Last year, Schneider announced a new division, GreenStruxure, formed with Huck Capital, a San Francisco-based private equity firm focused on clean energy. GreenStruxure offers microgrids for small- to medium-sized buildings, those with an electrical load under 5 MW. Schneider has identified this as a massive market, representing 90% of buildings in the US and Canada.
GreenStruxure is a follow-up to AlphaStruxure, a company Schneider launched earlier with private equity giant Carlyle Group to target larger commercial and industrial projects and infrastructure. More recently, Schneider partnered with SolarEdge to focus on the residential market with a new energy control system. Not a microgrid, but a step in that direction, the Square D Energy Center gives homeowners many advantages, including personalized digital control over how their solar energy is produced, used and stored.
Microgrids do the thinking for you
While microgrids have become easier for consumers to install and navigate, the technology is becoming more sophisticated. Microgrids are being programmed to respond to increasingly complex energy regulation and pricing.

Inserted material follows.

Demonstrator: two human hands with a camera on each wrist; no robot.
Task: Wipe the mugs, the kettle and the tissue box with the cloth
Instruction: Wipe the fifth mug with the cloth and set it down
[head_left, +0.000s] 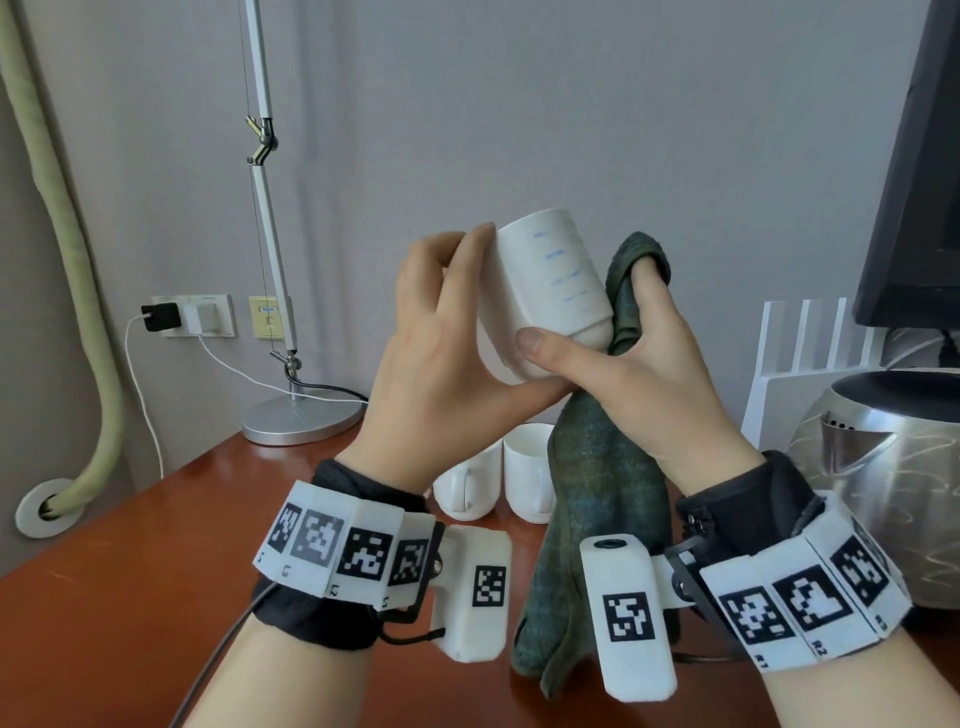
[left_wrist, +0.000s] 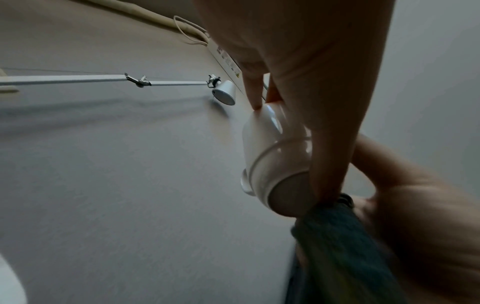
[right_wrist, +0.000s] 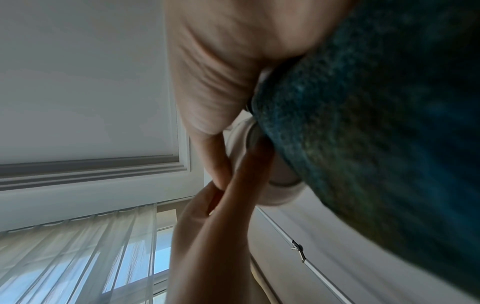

“We’re seeing more complex utility rates that consumers must think about. Increasingly, electric utilities are having time variables associated with energy costs. A while back, 10 years ago, only the largest, energy-intense customers saw penalties associated with time-of-use, and now, we see demand charges and even some mechanisms like inclining block rates exposed to residential tariffs,” Feasel said.
“Therefore, a much wider population has to think about not only how much energy they use, but when they use it. If you are going to address that, you need a more sophisticated solution to understand and predict what energy consumption is going to be,” he said.
“The great news,” Feasel added, “is that most of that complexity is occurring and being handled at places other than the customer site. It’s being handled in energy control centers and other places where full-time experts are working on these problems versus out at a local site where sometimes it can be difficult to get the right expertise and capabilities to operate the system.”
The bottom line? Energy management is getting more complicated, but microgrids are being designed to make it all easier for the customer — opening the door wider for more to enter.